Возможно, уйдет обычай пожимать руку при встрече.
— Значит ли это, что люди теперь будут в принципе меньше общаться друг с другом в реальной жизни?
— Онлайн-общение и так становилось основным инструментом коммуникации. С другой стороны, когда карантин начнут снимать, люди начнут с удвоенным энтузиазмом пользоваться теми услугами, которых они были лишены и по которым сильно соскучились: ходить в рестораны, бары, кафе и на танцы.
Люди посидят дома со своими детьми и супругами, присмотрятся к ним повнимательнее, потому что при обычном режиме занятости особо некогда смотреть, кто там у тебя дома живет, а тут вдруг все друг друга увидят и разглядят. Они начнут предъявлять иные требования к пространству вокруг своего дома. Это и так начинало происходить.

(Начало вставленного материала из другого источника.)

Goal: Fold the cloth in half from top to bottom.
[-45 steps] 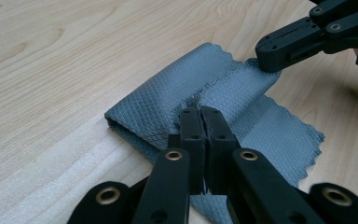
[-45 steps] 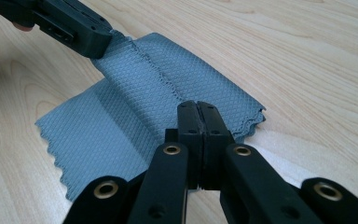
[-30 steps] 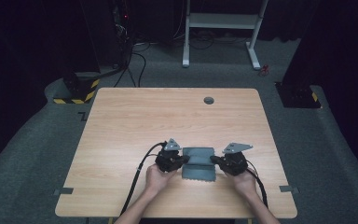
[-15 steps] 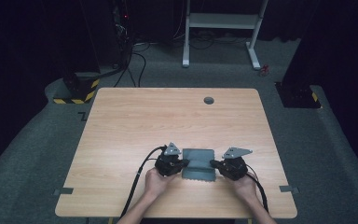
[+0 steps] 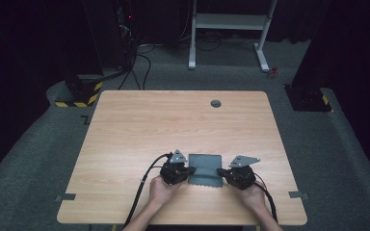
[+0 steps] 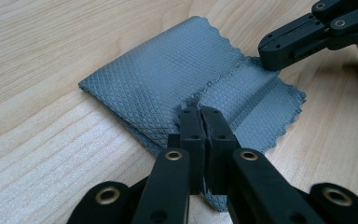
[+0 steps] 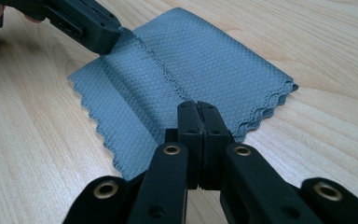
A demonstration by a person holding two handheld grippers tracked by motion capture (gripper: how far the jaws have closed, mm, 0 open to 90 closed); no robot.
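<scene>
A folded grey cloth (image 5: 204, 169) of diamond-textured weave with scalloped edges lies near the front edge of the pale wood-grain table (image 5: 173, 120). The left gripper (image 5: 187, 171) and right gripper (image 5: 221, 174) each pinch opposite edges, black jaws clamped together on the fabric.

A grey-blue cloth (image 5: 204, 169) is lying folded on the wooden table, near the edge closest to the person. It is showing a fine diamond weave and scalloped, zigzag-cut edges (image 7: 98, 122). Several layers are stacking at the folded side (image 7: 265, 114), while a top flap is lying across the middle with its wavy edge (image 6: 223, 77) running over the layer beneath. The cloth is sitting mostly flat, slightly rumpled along that flap.
</scene>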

Вот самое главное, что важно понимать: любые так называемые чрезвычайные ситуации усиливают те тенденции, которые уже были. Поэтому я не верю в черных лебедей. Усиливающий фактор возникает, когда есть что усиливать. Это как с рейтингом президента и пенсионной реформой. Он начал снижаться после выборов, а потом пришла пенсионная реформа, и обрушила его дополнительно. Так и здесь. Человечество было готово ограничить свободу ради безопасности, и вот появился повод еще быстрее пройти по тому же самому пути.
Люди работали онлайн, теперь будут в еще больших количествах работать онлайн. Они и так проводили больше времени дома, а теперь будут проводить еще больше. В этом роль кризисов: не в том, что они приносят новое, а в том, что они акселерируют уже существующее, и убивают то, что до этого умирало.